Quantas são as formas de se expressar oralmente? Podemos dizer, falar, expressar, opinar, expor, apresentar, exprimir, ordenar, narrar, contar e muitos outros verbos que usamos, às vezes de forma indistinta. Na Torá, também há várias formas de se expressar, centrais entre elas, “vaiomer” / “dizer” e “vaidabêr” / “falar” e a escolha do texto por cada uma dessas formas carrega consigo possibilidades intrerpretativas. Quando alguém “diz” algo, ainda que seja possível que exista uma resposta, não há essa expectativa; quando alguém “fala” algo, por outro lado, espera-se uma interação com a outra pessoa. Em português, podemos “falar” um com o outro, mas nunca podemos “dizer” com mais ninguém.  Em hebraico, os verbos “vaiomer” e “vaidabêr” operam basicamente da mesma forma.

Quando Deus cria o mundo através da palavra, usa unicamente o verbo “vaiomer”. Esse também é o verbo que Deus usa para endereçar as primeiras pessoas criadas: Adám, Chavá e seus filhos Caim e Abel. Em algumas dessas interações, as pessoas respondem às afirmações Divinas, mas a escolha do verbo utilizado indica que Deus não esperava essas respostas. Essa conduta parece se alterar na parashá desta semana quando, ao final do episódio do Dilúvio, Deus, dirigindo-se a Nôach, usa pela primeira vez o verbo “vaidabêr”. 

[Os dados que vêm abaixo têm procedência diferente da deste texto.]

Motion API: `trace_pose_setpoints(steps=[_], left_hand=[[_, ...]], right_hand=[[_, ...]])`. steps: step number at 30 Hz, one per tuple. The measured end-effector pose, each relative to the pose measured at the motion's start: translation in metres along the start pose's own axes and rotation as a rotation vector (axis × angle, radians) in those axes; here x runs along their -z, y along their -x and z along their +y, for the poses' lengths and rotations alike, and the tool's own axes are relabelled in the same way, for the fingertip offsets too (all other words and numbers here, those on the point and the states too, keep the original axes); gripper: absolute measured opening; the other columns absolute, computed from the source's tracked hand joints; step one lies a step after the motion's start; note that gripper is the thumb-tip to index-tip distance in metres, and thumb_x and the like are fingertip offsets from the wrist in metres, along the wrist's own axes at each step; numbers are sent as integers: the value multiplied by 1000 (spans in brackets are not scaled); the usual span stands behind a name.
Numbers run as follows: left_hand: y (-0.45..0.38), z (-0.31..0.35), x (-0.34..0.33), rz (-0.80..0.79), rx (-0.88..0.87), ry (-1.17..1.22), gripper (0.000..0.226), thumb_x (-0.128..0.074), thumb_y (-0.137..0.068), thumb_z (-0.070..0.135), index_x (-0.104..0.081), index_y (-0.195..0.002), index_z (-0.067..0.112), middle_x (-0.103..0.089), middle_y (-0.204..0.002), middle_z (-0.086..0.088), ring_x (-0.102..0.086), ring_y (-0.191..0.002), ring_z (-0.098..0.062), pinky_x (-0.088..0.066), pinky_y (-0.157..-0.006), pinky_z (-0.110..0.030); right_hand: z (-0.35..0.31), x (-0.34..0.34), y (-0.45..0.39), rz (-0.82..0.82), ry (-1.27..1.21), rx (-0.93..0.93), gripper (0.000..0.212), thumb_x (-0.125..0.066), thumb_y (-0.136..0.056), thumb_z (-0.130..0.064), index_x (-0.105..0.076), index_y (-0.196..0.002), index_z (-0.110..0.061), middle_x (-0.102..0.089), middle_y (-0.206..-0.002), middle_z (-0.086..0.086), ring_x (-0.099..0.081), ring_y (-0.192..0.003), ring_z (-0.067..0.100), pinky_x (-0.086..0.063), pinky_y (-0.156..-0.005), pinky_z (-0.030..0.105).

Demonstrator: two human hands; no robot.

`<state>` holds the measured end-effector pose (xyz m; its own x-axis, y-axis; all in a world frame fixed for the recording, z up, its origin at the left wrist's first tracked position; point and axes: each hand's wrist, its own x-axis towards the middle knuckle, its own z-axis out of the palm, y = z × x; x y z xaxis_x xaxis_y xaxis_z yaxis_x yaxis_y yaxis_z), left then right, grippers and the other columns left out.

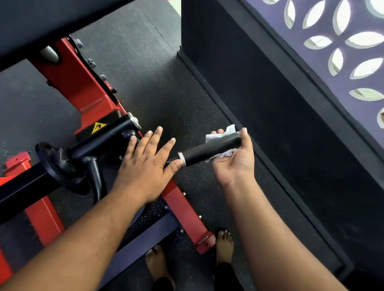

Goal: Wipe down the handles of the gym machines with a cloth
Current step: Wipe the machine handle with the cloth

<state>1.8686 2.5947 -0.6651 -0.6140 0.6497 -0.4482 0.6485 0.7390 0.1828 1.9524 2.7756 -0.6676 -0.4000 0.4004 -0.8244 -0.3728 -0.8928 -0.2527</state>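
A black rubber handle [205, 149] with a silver end ring sticks out to the right from a red and black gym machine [86, 98]. My right hand [235, 161] cups the handle's outer end from below, palm up, with a white cloth [221, 136] wrapped between my fingers and the grip. My left hand [145, 162] lies flat with fingers spread over the black bar just left of the handle, its thumb tip touching the silver ring.
A dark padded bench or box [268, 93] stands close on the right, with a patterned wall [349, 49] behind it. A black weight peg and plate stop [50, 159] lie at left. My bare feet [224, 246] stand on the rubber floor [147, 59] below.
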Motion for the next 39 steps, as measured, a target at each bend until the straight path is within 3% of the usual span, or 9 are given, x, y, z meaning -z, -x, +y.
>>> trace_pose_setpoints(steps=[5, 8, 11, 13, 20, 28, 34, 36, 39], left_hand=[[0, 0, -1, 6, 1, -18, 77, 0, -92, 73, -2, -163, 42, 22, -170, 5, 19, -156, -14, 22, -123, -40], [0, -1, -1, 24, -1, -9, 77, 2, -93, 76, -5, -163, 42, 20, -170, 5, 17, -157, -15, 20, -124, -41], [0, 0, -2, 25, 2, -3, 85, 7, -88, 81, -6, -162, 42, 18, -171, 4, 15, -157, -15, 20, -124, -41], [0, 2, -2, 36, 16, -7, 90, 6, -83, 84, -9, -162, 42, 15, -172, 3, 13, -157, -16, 19, -124, -41], [0, 8, -1, 52, 55, -12, 84, -8, -90, 83, -16, -162, 40, 5, -173, 0, 11, -158, -18, 18, -124, -42], [-2, 13, -2, 45, 86, -17, 86, -8, -88, 83, -20, -162, 40, 1, -173, -1, 8, -158, -19, 15, -125, -44], [-3, 11, -5, 55, 74, -43, 87, -4, -88, 84, -21, -161, 39, -1, -173, -3, 6, -158, -21, 13, -126, -46], [-3, 11, -5, 66, 72, -42, 87, -5, -88, 83, -22, -161, 38, -2, -173, -3, 5, -158, -22, 12, -126, -46], [-4, 11, -6, 69, 76, -43, 88, -5, -87, 84, -23, -161, 39, -3, -173, -3, 4, -158, -21, 11, -127, -46]], right_hand=[[-1, 21, 18, -81, 7, 11, 46, -73, -86, -36, -63, -122, -9, -63, -103, 8, -66, -97, 24, -51, -100, 37], [-2, 35, 28, -74, -33, 25, 59, -74, -85, -33, -58, -137, -9, -65, -127, 9, -65, -119, 26, -47, -111, 45], [-5, 19, 11, -90, -7, -14, 73, -85, -71, -33, -61, -135, -9, -66, -106, 9, -68, -97, 24, -43, -112, 50], [-6, 5, -1, -54, 1, -53, 50, -79, -82, -38, -65, -120, -9, -66, -101, 8, -67, -90, 27, -48, -107, 49], [-4, 37, 32, -108, 46, -15, 62, -72, -89, -44, -58, -138, -7, -65, -133, 13, -64, -124, 28, -47, -112, 47], [25, 17, 19, -152, 185, -157, 61, -56, -94, -63, -65, -115, -6, -69, -113, 14, -68, -108, 30, -49, -106, 46], [-10, 19, 4, -146, 31, 24, 69, -61, -89, -64, -63, -126, -5, -74, -111, 12, -71, -106, 27, -48, -107, 47], [5, 25, 12, -165, 173, -21, 67, -55, -92, -68, -67, -118, -8, -72, -107, 10, -71, -96, 24, -53, -95, 38], [32, 27, 24, -198, 360, -148, 79, -46, -92, -72, -66, -123, -3, -73, -114, 19, -72, -103, 32, -55, -93, 44]])
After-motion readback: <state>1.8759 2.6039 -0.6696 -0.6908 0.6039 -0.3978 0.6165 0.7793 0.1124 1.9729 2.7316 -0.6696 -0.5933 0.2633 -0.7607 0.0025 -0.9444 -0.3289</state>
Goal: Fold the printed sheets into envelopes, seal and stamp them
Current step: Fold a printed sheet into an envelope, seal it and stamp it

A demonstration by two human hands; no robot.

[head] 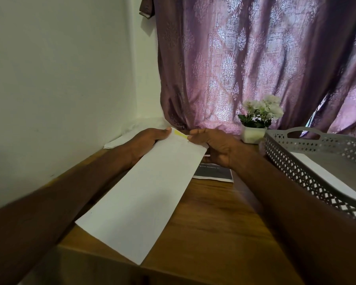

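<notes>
Both-handed, pinched a long white envelope [140, 202] at its far end (left hand [150, 138] and right hand [212, 145] each clamped there) above the wooden table [214, 233].

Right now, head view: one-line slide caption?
Both hands pinch the white envelope's far end above the wooden table.

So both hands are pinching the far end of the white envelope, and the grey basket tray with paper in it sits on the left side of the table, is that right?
Not quite. The head view shows the grey basket tray on the right side of the table, not the left. The rest holds: the left hand and right hand pinch the far end of the white envelope.
</notes>
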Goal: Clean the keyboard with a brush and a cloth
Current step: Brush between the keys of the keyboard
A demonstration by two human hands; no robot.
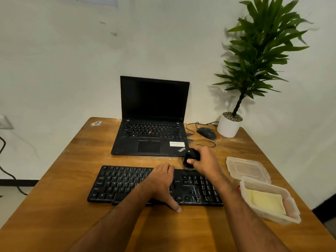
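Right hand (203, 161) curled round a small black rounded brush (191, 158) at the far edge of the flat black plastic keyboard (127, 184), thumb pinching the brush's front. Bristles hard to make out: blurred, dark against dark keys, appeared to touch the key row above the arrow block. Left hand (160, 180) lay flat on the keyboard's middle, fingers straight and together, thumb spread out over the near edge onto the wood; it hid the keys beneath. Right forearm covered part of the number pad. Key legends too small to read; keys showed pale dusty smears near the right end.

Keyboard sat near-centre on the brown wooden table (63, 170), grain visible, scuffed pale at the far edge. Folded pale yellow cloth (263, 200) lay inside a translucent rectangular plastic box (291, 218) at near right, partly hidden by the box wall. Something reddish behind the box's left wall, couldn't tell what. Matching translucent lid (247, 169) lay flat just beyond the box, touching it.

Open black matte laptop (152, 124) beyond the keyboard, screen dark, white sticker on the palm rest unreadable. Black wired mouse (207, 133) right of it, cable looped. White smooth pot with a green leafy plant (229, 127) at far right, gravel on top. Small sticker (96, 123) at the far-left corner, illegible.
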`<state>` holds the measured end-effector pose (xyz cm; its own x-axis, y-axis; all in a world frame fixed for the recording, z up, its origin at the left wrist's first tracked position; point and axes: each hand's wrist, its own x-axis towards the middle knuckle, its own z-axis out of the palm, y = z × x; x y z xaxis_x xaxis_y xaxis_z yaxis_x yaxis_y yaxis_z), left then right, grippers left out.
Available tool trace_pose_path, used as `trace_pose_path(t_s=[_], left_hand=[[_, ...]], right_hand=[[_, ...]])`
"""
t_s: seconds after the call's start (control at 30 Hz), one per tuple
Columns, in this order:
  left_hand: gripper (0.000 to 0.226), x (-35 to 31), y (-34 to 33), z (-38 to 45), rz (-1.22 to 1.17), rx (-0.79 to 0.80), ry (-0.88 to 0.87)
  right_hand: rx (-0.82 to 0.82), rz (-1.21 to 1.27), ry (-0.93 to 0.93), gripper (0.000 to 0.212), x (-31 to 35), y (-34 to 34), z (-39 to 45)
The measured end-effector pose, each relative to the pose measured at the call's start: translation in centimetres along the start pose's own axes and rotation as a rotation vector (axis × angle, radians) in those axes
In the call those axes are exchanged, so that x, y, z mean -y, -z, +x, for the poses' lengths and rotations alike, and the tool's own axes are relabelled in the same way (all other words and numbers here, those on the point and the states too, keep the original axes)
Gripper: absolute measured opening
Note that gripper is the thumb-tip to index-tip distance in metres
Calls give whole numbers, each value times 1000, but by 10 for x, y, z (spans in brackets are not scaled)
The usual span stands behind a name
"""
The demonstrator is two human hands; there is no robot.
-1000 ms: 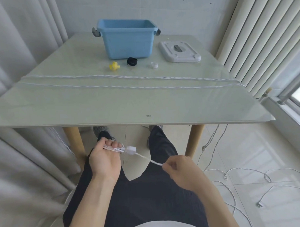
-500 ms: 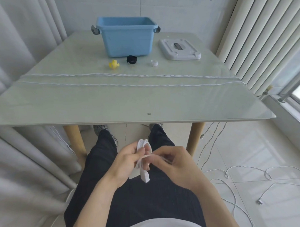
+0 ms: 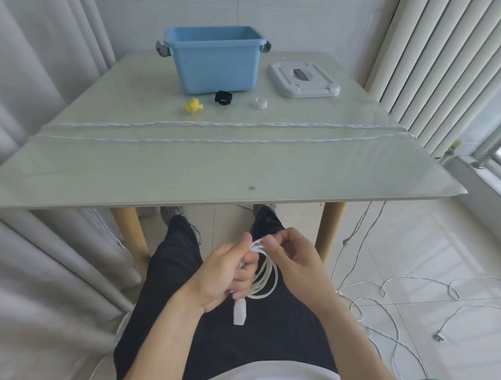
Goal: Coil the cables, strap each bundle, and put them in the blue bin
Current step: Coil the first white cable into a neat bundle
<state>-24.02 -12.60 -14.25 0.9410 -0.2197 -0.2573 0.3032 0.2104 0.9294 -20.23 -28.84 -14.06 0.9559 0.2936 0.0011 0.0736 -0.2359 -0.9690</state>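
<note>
Left hand (image 3: 224, 276) grips small white cable coil (image 3: 265, 270) over lap, near side of table (image 3: 186, 169); plug (image 3: 239, 312) hangs below fist. Right hand (image 3: 295, 259) pinches top of coil, hands close together. Blue bin (image 3: 215, 59) far centre on table; yellow (image 3: 194, 105), black (image 3: 223, 97), white straps (image 3: 260, 103) just in front. Two cables (image 3: 213, 131) stretched across table.

glass table (image 3: 186, 175); tiled floor (image 3: 416, 241); curtains (image 3: 27, 84)
</note>
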Motion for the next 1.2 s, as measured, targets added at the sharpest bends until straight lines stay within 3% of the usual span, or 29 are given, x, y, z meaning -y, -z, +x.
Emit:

O rabino Beny Lau sugere que o uso de “vaidabêr” indica uma mudança de paradigma de comunicação, estabelecendo uma conversa, uma troca. O paradigma anterior, no qual as expressões Divinas se davam através de instruções e ordens, levou à expulsão do Jardim do Éden, ao assassinato de Abel e ao estado de corrupção e degradação que fez Deus decidir destruir o mundo que havia criado. Mesmo assim, durante a construção da arca, Deus continua endereçando Nôach apenas através de ordens unilaterais e Nôach as cumpria sem questionar. Ao final do Dilúvio, no entanto, Deus decide reconstruir Seu mundo a partir de uma nova forma de relacionamento: o diálogo. É a partir das possibilidades abertas pela troca que o primeiro pacto entre o Divino e humano pôde ser estabelecido. 

Se durante os primeiros capítulos da Torá, Deus criava e transformava o mundo através do unliateral “vaiomer”, o diálogo com Nôach representado pelo uso de “vaidabêr” permite que Deus, pela primeira vez, seja transformado pelo encontro. É essa possibilidade que leva ao pacto, simbolizado pelo arco-íris, no qual Deus conclui que nunca mais vai destruir o mundo devido ao seu compromisso com a Criação e com todos os seres vivos da Terra.

A cada geração, temos tido que revisitar nosso compromisso com a parceria na criação do mundo. Parashat Nôach é uma oportunidade de nos perguntarmos se o fazemos através de ações e afirmações unilaterais ou em diálogo e parceria com todos que são parceiros nesse compromisso.